Below is a listing; restate from it, character for character, the lines beginning at the line holding "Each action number" and ending at the line holding "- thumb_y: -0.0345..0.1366", both included.

[Excerpted data]
^^^^
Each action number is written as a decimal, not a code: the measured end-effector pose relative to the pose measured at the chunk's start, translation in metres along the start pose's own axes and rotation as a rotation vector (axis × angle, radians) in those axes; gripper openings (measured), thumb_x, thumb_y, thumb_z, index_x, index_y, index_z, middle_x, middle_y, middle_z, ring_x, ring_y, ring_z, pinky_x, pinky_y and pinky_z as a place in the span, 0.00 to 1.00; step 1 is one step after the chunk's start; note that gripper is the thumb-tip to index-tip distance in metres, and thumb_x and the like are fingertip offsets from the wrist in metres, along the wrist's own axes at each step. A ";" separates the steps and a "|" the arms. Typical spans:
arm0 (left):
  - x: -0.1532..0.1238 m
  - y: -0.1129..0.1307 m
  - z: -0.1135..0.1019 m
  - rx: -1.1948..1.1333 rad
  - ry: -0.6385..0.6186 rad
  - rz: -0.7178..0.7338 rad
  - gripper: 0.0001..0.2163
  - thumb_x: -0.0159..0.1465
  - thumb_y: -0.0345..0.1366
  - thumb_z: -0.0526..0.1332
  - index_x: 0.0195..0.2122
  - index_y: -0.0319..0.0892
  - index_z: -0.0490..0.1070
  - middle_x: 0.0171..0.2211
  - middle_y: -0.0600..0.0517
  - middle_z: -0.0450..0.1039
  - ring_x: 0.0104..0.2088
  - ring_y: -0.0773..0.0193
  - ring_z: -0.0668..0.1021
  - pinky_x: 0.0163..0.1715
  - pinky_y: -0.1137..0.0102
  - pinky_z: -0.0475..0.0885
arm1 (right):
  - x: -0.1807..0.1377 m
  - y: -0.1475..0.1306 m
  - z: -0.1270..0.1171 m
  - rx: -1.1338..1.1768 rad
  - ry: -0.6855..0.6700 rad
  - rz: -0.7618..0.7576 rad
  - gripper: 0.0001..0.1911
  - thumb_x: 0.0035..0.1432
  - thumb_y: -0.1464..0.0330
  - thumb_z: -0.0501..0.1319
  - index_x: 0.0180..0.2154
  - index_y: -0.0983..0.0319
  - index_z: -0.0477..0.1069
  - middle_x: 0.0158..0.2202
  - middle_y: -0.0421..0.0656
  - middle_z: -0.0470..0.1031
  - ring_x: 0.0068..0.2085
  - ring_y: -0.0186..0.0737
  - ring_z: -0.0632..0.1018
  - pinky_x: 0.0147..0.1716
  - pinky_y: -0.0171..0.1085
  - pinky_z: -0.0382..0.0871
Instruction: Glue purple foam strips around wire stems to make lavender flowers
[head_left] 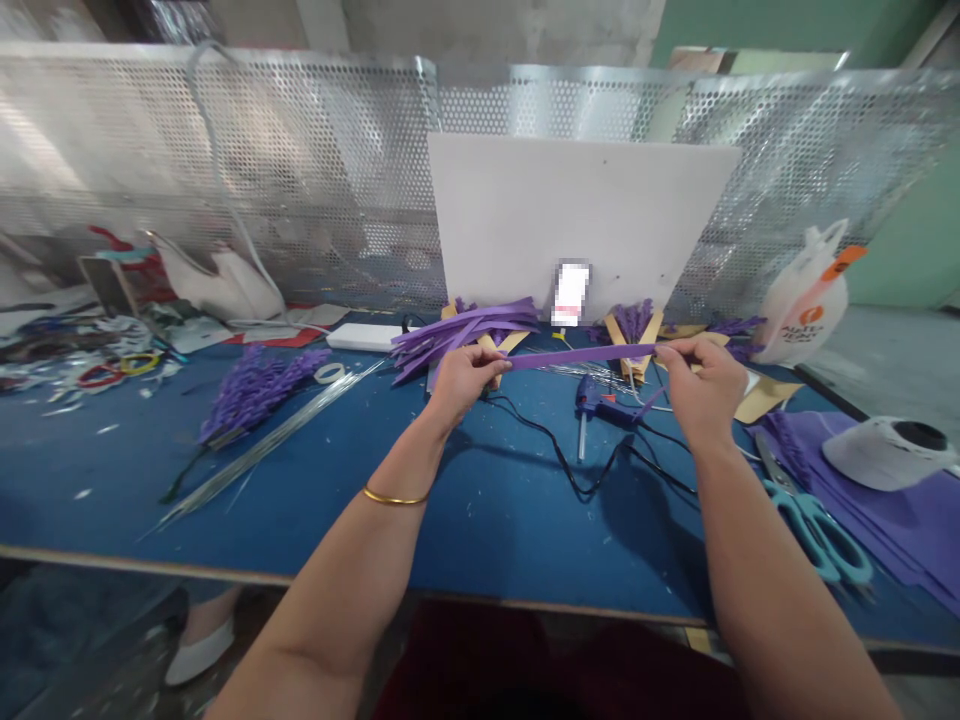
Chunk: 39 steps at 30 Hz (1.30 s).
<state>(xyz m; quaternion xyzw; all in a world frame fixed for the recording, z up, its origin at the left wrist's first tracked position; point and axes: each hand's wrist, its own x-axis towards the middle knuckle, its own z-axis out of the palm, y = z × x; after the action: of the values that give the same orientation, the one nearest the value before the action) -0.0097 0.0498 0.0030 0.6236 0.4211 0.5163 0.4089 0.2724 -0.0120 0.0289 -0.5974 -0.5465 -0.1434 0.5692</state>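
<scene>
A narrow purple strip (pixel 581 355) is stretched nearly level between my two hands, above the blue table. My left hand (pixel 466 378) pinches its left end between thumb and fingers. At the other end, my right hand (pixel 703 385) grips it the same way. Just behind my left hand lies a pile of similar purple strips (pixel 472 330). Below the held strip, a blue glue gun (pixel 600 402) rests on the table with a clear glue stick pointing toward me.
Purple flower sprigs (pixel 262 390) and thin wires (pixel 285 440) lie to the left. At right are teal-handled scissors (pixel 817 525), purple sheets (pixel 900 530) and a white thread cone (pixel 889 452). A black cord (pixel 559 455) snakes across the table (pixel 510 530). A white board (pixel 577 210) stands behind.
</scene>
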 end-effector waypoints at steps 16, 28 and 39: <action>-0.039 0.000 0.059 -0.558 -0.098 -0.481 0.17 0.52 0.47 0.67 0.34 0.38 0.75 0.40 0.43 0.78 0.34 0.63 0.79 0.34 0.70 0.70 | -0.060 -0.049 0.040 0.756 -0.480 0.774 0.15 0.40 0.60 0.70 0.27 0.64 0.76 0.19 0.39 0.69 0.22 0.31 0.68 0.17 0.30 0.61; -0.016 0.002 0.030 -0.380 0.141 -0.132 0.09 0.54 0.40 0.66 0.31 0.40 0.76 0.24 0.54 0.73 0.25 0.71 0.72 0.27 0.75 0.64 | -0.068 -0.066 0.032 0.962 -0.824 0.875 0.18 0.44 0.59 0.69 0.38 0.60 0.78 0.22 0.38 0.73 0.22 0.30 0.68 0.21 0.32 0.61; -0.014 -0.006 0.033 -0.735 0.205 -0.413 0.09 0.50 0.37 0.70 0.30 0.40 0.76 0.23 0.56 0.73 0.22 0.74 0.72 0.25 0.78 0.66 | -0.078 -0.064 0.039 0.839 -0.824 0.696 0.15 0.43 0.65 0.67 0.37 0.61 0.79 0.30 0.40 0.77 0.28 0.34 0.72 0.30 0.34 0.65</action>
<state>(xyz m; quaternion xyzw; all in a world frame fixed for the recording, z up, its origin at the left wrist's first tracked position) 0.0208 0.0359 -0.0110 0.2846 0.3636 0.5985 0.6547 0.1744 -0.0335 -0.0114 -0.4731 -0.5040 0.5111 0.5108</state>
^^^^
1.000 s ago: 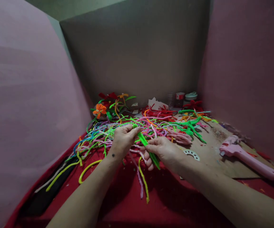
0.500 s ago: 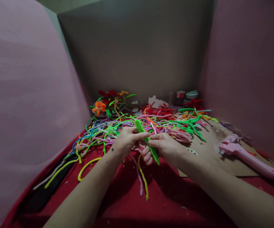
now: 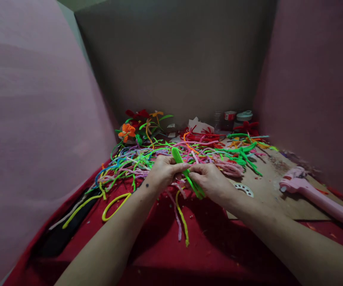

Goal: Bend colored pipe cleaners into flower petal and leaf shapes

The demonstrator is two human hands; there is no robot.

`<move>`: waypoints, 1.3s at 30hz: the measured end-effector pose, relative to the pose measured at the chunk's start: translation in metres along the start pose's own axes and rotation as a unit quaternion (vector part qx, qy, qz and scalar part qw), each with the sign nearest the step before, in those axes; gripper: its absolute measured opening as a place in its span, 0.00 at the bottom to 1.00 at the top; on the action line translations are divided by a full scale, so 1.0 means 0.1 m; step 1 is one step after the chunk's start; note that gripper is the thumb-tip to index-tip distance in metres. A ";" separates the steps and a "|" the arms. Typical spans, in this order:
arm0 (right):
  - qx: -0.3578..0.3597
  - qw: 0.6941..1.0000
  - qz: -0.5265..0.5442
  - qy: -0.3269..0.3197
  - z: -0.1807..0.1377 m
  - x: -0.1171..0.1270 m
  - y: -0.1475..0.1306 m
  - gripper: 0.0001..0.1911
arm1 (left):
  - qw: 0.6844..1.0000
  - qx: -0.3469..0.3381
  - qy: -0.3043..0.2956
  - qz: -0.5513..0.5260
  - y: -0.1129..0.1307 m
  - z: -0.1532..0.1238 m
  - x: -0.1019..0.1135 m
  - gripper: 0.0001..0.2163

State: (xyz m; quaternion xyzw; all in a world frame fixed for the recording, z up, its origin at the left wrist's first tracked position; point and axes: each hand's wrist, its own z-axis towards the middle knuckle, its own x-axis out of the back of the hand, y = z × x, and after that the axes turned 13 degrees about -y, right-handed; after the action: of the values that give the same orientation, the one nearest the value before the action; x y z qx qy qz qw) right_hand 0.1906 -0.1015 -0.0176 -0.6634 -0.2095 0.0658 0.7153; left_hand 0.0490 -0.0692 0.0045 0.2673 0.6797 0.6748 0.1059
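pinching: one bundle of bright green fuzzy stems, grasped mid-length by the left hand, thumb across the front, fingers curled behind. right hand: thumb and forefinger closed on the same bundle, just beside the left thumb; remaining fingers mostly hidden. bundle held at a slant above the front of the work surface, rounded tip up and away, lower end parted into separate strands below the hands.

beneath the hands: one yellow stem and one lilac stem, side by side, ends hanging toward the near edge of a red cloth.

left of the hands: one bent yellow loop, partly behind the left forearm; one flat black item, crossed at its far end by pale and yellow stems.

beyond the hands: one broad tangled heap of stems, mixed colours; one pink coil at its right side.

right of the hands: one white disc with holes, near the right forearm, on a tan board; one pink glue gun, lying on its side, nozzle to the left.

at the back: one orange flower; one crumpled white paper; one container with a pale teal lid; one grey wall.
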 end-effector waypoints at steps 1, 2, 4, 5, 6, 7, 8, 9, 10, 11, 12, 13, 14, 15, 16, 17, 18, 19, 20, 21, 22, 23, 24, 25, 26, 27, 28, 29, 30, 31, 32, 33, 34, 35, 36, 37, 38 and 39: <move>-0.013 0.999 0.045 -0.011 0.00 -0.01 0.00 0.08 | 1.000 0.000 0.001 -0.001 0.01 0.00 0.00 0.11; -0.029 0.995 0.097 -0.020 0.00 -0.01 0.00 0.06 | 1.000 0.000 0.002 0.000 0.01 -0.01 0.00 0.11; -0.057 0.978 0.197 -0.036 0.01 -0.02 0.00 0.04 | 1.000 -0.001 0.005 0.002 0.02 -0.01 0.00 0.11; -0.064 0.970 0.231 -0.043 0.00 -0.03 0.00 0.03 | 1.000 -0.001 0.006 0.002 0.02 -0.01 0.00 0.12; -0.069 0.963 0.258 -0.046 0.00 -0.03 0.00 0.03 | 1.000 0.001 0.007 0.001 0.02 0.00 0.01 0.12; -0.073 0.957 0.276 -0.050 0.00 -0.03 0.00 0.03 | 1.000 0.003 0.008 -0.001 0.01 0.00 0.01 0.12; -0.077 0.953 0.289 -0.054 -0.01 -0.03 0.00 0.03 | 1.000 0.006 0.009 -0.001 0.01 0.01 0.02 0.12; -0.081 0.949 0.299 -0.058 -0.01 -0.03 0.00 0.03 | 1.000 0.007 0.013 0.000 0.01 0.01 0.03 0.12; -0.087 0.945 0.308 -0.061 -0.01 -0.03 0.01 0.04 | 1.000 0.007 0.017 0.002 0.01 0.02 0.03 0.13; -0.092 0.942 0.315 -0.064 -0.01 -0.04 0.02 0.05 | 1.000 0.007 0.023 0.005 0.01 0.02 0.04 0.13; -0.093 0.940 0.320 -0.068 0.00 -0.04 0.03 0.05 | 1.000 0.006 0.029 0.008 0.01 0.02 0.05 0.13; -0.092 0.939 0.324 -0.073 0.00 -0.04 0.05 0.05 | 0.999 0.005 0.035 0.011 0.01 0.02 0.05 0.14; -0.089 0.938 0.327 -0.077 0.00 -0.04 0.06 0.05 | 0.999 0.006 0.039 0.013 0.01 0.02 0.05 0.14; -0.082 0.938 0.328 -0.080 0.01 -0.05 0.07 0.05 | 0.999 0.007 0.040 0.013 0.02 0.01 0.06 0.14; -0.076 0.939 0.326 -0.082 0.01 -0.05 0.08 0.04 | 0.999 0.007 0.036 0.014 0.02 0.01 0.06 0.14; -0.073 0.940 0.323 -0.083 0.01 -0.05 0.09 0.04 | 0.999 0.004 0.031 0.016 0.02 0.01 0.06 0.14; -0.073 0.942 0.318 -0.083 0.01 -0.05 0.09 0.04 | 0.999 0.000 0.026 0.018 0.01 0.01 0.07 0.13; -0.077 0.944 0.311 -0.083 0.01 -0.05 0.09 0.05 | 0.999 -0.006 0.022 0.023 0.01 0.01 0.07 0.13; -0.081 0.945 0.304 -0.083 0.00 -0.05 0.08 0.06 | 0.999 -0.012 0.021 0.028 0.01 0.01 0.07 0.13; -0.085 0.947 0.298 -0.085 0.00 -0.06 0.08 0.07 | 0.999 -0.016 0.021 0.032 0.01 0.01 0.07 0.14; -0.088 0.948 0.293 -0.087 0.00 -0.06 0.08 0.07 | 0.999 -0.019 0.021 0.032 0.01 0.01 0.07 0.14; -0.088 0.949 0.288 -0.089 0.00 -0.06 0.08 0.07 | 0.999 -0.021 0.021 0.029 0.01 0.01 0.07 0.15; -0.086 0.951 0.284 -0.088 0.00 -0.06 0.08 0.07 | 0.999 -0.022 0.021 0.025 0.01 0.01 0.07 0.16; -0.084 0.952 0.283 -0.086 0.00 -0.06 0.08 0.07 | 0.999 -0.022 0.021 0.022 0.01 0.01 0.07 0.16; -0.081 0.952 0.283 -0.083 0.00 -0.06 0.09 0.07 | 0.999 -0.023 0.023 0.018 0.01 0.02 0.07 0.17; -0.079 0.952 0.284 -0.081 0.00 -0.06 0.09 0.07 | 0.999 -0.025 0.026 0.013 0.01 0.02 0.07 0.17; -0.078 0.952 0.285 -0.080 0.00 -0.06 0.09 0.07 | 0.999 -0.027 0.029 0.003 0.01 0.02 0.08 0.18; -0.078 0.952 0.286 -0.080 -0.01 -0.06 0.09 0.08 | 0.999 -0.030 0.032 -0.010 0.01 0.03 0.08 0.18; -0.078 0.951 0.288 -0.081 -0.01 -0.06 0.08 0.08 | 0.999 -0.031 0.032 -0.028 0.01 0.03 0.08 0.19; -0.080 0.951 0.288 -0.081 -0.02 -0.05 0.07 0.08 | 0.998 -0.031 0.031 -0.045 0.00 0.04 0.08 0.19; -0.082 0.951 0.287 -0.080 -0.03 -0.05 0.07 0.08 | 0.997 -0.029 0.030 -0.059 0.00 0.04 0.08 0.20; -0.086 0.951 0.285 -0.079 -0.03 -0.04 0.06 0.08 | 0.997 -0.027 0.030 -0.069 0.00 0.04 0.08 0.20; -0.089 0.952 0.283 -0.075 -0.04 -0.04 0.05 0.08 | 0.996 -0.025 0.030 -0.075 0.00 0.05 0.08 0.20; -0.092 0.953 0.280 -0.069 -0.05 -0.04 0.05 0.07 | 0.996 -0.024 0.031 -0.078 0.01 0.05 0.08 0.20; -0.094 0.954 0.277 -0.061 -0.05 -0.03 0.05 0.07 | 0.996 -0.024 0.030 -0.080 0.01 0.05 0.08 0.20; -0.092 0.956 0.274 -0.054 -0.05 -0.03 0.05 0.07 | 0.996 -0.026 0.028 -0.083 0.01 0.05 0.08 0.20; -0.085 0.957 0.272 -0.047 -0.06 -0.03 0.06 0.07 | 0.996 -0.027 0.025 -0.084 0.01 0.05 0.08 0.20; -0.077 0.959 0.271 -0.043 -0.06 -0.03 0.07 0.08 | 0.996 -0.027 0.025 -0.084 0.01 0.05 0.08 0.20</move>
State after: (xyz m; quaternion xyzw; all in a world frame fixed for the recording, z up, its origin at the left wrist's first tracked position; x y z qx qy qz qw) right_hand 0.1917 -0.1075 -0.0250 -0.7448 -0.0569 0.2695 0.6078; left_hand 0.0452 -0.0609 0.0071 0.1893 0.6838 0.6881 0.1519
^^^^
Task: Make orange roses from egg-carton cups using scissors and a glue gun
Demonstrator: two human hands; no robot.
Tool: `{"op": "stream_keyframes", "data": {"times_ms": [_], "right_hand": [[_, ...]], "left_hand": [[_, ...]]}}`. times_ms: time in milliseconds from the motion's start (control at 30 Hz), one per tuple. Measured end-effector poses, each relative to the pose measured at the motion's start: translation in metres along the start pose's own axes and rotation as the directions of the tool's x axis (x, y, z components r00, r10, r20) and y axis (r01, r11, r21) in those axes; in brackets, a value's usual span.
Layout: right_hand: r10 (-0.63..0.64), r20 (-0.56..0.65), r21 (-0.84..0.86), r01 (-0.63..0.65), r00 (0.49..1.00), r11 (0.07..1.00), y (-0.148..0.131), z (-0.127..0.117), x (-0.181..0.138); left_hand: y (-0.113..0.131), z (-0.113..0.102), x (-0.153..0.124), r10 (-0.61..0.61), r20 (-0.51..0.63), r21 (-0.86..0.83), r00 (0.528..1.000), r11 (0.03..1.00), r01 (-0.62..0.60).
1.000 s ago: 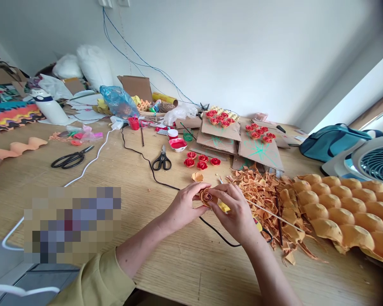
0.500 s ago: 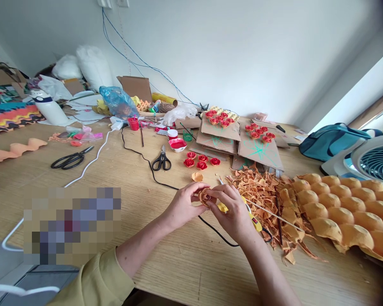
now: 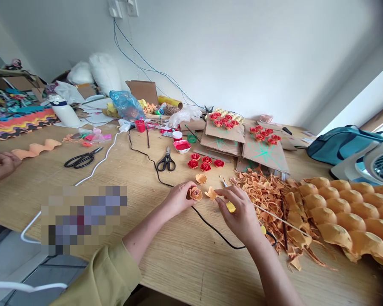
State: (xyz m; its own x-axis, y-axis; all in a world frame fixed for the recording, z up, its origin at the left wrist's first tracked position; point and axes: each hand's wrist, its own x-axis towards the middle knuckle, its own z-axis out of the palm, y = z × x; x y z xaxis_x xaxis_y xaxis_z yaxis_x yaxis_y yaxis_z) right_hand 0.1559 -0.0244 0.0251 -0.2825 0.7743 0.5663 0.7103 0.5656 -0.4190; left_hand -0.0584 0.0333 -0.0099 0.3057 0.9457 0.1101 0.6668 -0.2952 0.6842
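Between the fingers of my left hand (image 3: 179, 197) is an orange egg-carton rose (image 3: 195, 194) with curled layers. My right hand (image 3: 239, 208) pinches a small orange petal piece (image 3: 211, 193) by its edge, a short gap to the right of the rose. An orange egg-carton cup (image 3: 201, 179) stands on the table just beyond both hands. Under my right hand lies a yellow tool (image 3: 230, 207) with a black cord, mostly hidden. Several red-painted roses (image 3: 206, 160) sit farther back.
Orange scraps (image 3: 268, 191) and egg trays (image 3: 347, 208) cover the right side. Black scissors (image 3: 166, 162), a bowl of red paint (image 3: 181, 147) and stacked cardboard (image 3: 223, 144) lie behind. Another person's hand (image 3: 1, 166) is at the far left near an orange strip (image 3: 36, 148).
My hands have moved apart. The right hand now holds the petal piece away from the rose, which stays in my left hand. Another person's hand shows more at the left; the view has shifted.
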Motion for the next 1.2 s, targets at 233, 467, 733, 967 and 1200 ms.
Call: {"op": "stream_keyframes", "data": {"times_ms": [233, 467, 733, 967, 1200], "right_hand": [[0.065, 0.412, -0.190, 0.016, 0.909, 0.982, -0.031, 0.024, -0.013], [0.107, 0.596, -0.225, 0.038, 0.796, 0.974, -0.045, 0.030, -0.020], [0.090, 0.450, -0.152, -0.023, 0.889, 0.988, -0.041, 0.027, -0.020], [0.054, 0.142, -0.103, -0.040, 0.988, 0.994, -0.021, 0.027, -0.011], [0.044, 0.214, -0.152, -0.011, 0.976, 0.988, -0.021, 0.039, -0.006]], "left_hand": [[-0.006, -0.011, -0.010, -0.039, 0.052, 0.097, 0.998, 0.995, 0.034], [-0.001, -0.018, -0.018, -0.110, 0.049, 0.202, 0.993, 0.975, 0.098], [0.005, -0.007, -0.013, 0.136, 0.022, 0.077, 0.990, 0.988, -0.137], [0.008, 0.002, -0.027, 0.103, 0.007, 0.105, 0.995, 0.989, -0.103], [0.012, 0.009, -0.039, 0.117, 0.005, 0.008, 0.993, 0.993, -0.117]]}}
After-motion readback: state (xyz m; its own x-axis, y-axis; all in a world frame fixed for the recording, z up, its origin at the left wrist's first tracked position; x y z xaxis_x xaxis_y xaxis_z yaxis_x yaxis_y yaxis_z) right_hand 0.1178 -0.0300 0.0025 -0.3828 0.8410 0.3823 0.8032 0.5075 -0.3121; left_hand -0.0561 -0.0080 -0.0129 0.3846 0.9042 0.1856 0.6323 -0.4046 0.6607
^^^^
[Solution for this task]
Each action number is written as a decimal, not a code: the measured end-effector pose relative to the pose measured at the chunk's start, translation in metres along the start pose's own axes and rotation as a rotation vector (axis × angle, radians) in those axes; gripper openings (measured), thumb_x, thumb_y, thumb_z, index_x, index_y, index_z, middle_x, middle_y, middle_z, ring_x, ring_y, ring_z, pinky_x, pinky_y and pinky_z as a place in the span, 0.00 to 1.00; step 1 is one step after the chunk's start; note that gripper is the thumb-tip to index-tip distance in metres, and thumb_x and the like are fingertip offsets from the wrist in metres, along the wrist's own axes at each step. A ";" separates the steps and a "|" the arms. Typical spans:
arm0 (left):
  - x: -0.1532..0.1238 m
  - y: -0.1129..0.1307 m
  - z: -0.1135..0.1019 m
  - rx: -1.1948..1.1333 rad
  - ry: -0.6385..0.6186 rad
  - rz: -0.7178..0.7338 rad
  - gripper: 0.0001..0.2163
  - thumb_x: -0.0159..0.1465
  - thumb_y: -0.0345..0.1366

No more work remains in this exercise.